Menurut Yoku, kebijakan pemerintah berencana untuk menyelesaikan perdebatan 3,3 juta hektar perkebunan sawit yang diklaim oleh Kementerian Lingkungan Hidup dan Kehutanan (KLHK) berada di kawasan hutan sudah tepat.
“Menyelesaikan saling klaim lembaga dan kementerian ini sering disebut dengan istilah pemutihan, meskipun istilah ini kurang tepat karena yang salah itu belum tentu sawitnya tapi “warna kawasan” yang berubah-ubah. Tentu menjadi catatan penting menjelang 78 tahun Indonesia merdeka, karena peramasalahan ini tidak kunjung terselesaikan,” kata Yoku.

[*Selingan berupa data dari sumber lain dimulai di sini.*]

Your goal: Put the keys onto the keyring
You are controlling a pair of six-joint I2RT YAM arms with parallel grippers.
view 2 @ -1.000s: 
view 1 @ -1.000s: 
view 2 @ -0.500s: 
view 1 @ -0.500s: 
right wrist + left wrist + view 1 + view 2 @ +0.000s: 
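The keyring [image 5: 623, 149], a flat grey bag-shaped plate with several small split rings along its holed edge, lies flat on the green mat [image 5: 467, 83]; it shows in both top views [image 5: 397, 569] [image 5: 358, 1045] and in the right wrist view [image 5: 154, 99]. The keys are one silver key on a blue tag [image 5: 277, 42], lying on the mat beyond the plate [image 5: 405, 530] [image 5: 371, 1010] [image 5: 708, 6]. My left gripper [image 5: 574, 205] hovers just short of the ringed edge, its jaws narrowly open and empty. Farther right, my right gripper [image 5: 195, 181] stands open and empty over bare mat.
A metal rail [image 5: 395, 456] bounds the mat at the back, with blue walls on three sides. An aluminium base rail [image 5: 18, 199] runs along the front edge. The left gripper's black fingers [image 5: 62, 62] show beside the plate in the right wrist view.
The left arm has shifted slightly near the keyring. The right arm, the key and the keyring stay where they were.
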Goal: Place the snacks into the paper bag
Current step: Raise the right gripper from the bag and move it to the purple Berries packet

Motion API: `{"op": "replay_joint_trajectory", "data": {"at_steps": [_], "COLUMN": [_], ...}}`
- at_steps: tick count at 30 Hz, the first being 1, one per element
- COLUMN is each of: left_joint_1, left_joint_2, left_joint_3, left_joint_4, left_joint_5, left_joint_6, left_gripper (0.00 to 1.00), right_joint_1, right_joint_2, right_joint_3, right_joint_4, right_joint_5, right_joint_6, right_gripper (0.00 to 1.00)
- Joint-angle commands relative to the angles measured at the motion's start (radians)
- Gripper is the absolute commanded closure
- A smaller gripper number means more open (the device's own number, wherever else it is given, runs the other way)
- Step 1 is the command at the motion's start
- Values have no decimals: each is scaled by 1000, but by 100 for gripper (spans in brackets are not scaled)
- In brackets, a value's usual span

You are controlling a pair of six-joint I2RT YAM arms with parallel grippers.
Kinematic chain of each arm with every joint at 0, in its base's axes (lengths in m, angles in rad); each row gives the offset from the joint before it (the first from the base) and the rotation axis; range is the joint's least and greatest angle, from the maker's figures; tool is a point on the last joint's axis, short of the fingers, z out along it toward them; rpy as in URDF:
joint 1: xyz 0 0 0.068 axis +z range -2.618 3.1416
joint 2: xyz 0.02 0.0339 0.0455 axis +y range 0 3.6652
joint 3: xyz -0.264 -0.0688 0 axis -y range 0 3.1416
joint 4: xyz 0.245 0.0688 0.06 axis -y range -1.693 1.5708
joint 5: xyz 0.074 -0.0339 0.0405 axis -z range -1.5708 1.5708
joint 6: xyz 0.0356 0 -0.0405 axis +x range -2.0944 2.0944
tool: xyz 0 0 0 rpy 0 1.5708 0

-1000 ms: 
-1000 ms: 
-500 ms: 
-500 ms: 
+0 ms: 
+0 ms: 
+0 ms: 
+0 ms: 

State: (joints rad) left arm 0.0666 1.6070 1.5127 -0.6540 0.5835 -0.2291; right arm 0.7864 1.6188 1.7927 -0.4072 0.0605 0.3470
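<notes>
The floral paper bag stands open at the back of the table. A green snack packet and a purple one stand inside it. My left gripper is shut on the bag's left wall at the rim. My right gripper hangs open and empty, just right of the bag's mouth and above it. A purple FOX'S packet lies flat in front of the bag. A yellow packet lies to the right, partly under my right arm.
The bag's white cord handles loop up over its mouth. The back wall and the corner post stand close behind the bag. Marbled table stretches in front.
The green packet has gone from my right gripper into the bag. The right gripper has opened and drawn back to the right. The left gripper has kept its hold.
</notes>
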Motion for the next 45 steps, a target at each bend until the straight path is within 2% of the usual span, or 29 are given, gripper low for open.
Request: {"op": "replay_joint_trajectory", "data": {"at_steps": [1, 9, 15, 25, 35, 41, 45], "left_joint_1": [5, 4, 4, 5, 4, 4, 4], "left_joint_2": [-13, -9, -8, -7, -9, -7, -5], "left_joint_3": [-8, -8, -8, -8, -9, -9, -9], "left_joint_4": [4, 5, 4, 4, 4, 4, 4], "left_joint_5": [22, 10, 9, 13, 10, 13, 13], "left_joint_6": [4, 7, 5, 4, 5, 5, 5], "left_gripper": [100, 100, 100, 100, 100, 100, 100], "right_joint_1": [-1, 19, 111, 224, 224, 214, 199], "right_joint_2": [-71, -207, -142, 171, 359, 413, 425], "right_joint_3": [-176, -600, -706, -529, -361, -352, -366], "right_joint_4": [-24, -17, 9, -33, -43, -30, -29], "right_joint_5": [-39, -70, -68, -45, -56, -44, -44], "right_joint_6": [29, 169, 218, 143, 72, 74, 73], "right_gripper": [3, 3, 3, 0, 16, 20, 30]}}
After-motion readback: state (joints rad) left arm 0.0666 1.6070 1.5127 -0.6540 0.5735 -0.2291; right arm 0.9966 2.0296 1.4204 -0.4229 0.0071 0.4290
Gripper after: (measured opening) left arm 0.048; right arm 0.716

Menurutnya, pemutihan merupakan upaya perbaikan tata kelola industri sawit yang dianggap semrawut. Dengan demikian, luas perkebunan sawit milik perusahaan, koperasi, serta rakyat menjadi jelas, taat hukum dan pajak negara pun lebih transparan.
Melihat kebelakang, lanjutnya, tentu akan sangat banyak yang disalahkan mulai dari KLHK, ATRBPN, Gubernur, Bupati, Camat, Kepala Desa, Rukun Warga (RW), Rukun Tetangga (RT), korporasi, koperasi dan petani sawit. Semua pihak ini memiliki andil terhadap kondisi saling klaimnya perkebunan sawit dan kawasan hutan.
”Perkebunan sawit yang ada di kawasan akan diputihkan. Mau diapakan lagi? Tak mungkin dicabut karena itu terpaksa diputihkan,” ujarnya.
Statemen Pak LBP ini langsung membuat ramai tanggapan dari berbagai pihak, ada yang mendukung, ada juga sedikit yang menolak.
“Disisi lain, petani sawit yang merasa teraniaya dan korban dengan klaim sepihak dari KLHK ini menyambut baik usulan dan strategi tuntas dari Pemerintah melalui Satgas Sawit yang berencana menyelesaikan saling klaim kawasan lintas kementerian dan lembaga pemerintah,” pungkasnya.